Physical Recreation involves any new or existing sporting or physical activity, for example athletics, dance, martial arts, team or individual sports or going to the gym.
Skill involves any new or existing hobbies or pastimes, for example art, reading, debating, drama, crafts, musical and photography.
At CLC we have a comprehensive training programme allowing the girls to safely enjoy journeys by walking, canoeing or cycling. Some girls also complete horse riding expeditions with an outside provider. Girls complete their expedition section in many parts of the UK, Europe and overseas. We run expeditions to Wales, the Lake District, Scotland as well as the French Alps. The overseas expedition, which we run every two years, also provides an opportunity for the girls to complete their Gold expedition in some amazing places around the world.
At Gold level there is a fifth section called the Residential Project. Popular choices for this are cookery, conservation work or even revision courses. This is sometimes completed during a gap year but can be fit into any holiday week during the sixth form.
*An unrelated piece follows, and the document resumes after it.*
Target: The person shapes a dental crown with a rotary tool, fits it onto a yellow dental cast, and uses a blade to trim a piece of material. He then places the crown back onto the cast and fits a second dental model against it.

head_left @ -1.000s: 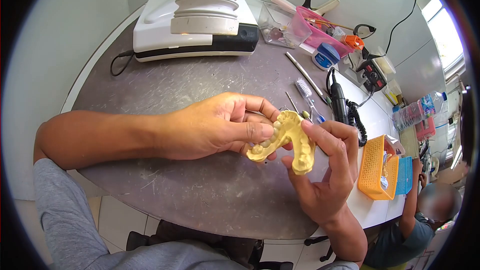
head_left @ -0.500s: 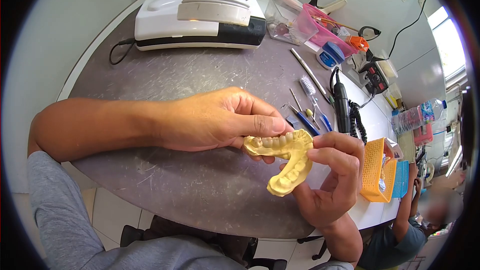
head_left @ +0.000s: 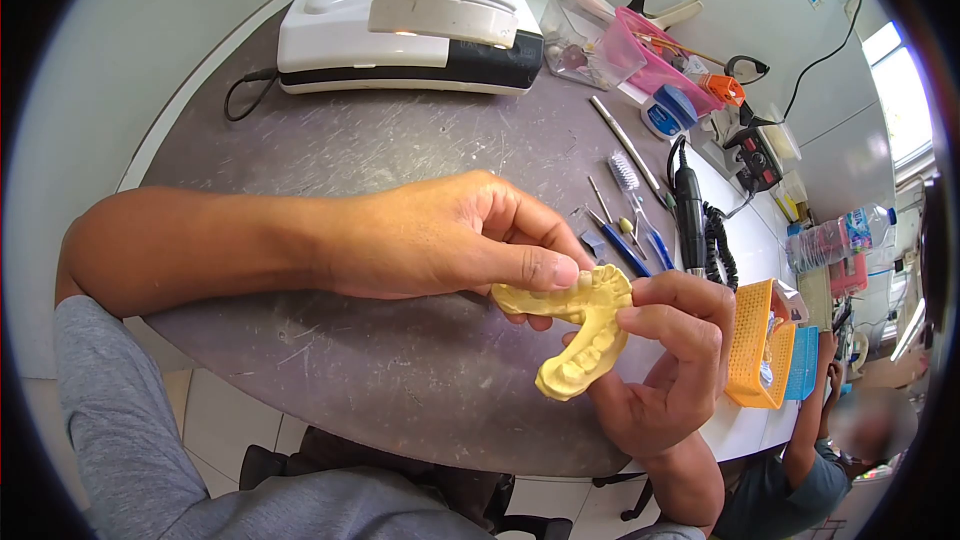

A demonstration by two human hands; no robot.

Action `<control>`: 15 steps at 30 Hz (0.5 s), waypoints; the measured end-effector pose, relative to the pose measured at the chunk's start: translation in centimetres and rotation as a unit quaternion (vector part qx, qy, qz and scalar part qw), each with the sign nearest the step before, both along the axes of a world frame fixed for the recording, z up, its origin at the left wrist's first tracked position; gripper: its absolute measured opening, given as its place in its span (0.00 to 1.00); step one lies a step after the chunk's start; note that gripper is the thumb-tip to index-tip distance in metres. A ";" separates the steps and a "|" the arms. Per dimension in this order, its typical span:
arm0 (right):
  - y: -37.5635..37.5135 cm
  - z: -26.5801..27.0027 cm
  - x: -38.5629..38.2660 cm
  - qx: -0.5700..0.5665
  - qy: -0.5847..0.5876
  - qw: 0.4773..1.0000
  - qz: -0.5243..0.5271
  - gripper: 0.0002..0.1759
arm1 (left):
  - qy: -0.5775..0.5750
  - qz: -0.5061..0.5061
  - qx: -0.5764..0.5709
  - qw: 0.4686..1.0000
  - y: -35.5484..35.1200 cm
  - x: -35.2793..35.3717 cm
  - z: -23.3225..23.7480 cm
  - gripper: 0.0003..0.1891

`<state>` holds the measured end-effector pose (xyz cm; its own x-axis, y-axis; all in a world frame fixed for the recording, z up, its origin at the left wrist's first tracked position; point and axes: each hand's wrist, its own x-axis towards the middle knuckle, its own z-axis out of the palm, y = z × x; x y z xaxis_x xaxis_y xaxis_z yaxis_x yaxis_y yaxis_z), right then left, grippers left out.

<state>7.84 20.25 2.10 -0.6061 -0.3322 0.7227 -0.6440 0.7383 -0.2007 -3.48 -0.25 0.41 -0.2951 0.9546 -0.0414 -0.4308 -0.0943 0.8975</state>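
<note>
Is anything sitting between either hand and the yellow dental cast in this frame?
Nothing visible does. The left hand and the right hand both hold the dental cast directly, above the grey table. The tools lie beyond, clear of the grip.

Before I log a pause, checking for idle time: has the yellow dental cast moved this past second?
Yes. The dental cast has turned and sunk toward the table's near edge, away from the blue-handled tools.

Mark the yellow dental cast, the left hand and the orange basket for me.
yellow dental cast [head_left: 598, 332]: head view, on one tooth row.
left hand [head_left: 450, 235]: head view, on the back of the hand.
orange basket [head_left: 750, 340]: head view, on its mesh side wall.
</note>
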 end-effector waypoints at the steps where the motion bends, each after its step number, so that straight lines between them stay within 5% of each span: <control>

All sections of the Award require a regular commitment outside of normal lesson time for about one hour per week and for a number of months which gradually increases as the girls move through the levels of the Award. There are no absolute standards of ability in each activity as it is all about development of the individual.
The Overseas Expedition
The overseas expedition is the culmination of everything that the department stands for. Girls embarking on the 18-month build up to this expedition learn about a new culture, fund raise, plan and prepare their own itinerary, train and practice for their journey before heading out to their destination for nearly a month.
The expedition is organised largely by the girls and is a personal development experience similar to a gap year. We use the external company called Wilderness Expertise who have coordinated many successful expeditions for CLC in the last 10 years. In order to prepare for this trip there is an 18 month build-up and all expeditions contain three phases.
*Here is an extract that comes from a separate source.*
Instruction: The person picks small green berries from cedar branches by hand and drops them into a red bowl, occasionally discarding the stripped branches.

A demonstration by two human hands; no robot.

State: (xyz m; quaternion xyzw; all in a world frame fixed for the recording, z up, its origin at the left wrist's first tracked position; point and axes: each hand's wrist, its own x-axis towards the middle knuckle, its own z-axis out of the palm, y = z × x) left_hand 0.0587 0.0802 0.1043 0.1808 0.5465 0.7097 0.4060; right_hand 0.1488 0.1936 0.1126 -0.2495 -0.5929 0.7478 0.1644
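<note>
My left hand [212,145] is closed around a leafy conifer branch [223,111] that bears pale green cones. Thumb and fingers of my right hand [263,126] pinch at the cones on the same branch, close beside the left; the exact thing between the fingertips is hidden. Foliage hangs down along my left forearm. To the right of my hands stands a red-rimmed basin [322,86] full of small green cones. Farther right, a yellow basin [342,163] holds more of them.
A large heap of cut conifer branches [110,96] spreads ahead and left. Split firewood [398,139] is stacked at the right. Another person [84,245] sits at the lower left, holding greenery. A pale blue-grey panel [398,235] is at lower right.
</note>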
- Project Phase - Some volunteering, charity work in a school or local community in country.
- Trek Phase - This will be a trek in a wilderness area and can be used as the qualifying expedition for Gold DofE.
- Cultural Phase - This is to explore and sightsee in the country.
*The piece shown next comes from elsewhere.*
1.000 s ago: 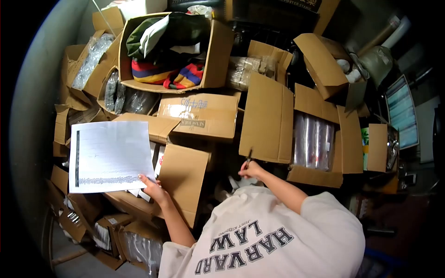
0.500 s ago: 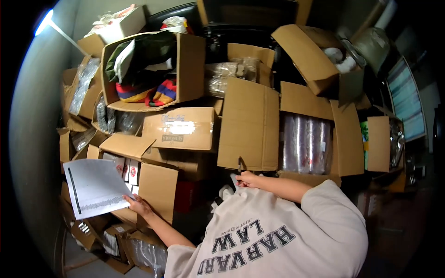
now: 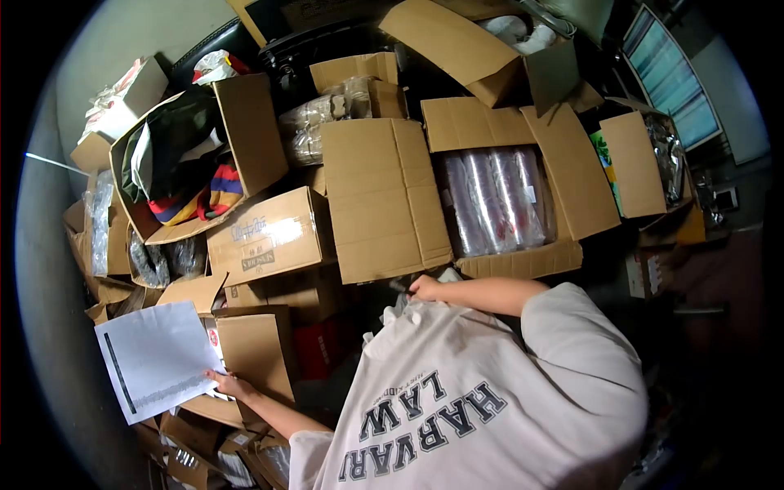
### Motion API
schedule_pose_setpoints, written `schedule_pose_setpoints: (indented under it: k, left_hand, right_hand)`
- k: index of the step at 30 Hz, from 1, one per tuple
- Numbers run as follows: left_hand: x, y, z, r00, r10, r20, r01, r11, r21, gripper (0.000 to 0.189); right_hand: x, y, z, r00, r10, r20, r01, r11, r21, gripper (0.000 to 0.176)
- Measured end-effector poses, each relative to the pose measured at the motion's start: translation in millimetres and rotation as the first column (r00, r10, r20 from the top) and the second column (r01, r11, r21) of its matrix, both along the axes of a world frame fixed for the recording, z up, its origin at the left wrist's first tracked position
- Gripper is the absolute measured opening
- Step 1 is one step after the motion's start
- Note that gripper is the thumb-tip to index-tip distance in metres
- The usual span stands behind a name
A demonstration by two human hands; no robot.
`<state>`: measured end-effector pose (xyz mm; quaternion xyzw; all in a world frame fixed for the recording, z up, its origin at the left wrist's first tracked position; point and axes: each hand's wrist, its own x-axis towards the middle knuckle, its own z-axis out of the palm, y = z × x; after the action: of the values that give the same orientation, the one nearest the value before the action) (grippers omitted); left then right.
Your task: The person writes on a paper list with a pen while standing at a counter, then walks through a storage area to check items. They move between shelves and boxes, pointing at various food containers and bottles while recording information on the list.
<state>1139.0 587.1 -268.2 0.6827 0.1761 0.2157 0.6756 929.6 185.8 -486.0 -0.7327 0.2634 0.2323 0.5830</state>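
Observation:
My left hand (image 3: 229, 382) grips the right edge of a white sheet of paper (image 3: 159, 351). A dark strip and a band of small print show along its sides. The paper covers part of an open carton (image 3: 257, 351) with small white boxes in it. In front of my chest, my right hand (image 3: 425, 287) is closed around a slim dark pen (image 3: 399, 286). It is close to the lower edge of a large cardboard flap (image 3: 384, 200). Some fingers of this hand are hidden from view.
An open carton of clear plastic-wrapped rolls (image 3: 494, 200) stands right of the flap. A taped carton (image 3: 269, 233) lies left, below a box of colourful cloth (image 3: 196, 196). A screen (image 3: 674, 77) stands at the upper right.
The view has turned, so the boxes appear shifted left and tilted. The paper sits lower and further left in view. The pen has tipped from upright to pointing left.

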Motion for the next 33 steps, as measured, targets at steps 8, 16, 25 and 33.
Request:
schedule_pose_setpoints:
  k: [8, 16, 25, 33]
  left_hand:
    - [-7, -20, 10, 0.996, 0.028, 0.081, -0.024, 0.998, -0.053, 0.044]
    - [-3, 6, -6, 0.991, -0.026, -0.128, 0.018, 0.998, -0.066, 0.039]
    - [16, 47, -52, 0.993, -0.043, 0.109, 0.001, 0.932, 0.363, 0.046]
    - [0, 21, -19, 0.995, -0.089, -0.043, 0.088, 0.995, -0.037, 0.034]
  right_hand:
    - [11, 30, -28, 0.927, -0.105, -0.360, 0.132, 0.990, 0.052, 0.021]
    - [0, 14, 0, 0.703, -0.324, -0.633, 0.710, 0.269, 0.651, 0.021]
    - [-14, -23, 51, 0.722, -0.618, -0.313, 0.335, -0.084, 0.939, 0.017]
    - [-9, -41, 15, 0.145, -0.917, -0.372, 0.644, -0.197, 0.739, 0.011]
In July 2011, 15 girls and two staff travelled to the Himachal Pradesh, worked in a school near Shimla, trekked in the Himalayas before making several long train journeys through Rajasthan. They raised over £5,000 which funded computers, a teacher for a year and some sports equipment for the school.
In July 2009, 35 girls and six staff making three teams travelled to Ecuador. Their expedition included mountain trekking and working to build green houses in urban areas of Quito. A massive £10,000 was raised by two superb events organised by the girls. Most of this money helped fund a new Book Bus which now travels through rural areas of Ecuador.
In July 2007, 23 girls and four staff travelled to Borneo. Groups contributed to the building of a playground at an orphanage and trekked in the mountains and jungle.
In July 2005, 35 girls and staff went to North East Tanzania, with the aim to support the work of Tukae, a charity set up in 2000 to provide health care, educational provision and to initiate small-scale industries in this remote area of a developing country. The trek included some girls successfully climbing Little Mount Meru
In July 2003, a group of 30 girls and accompanying staff experienced travelled to Peru. They spent their time in the ancient Inca capital of Cuzco, teaching and working in an orphanage and completed a 5 day trek to Macchu Picchu.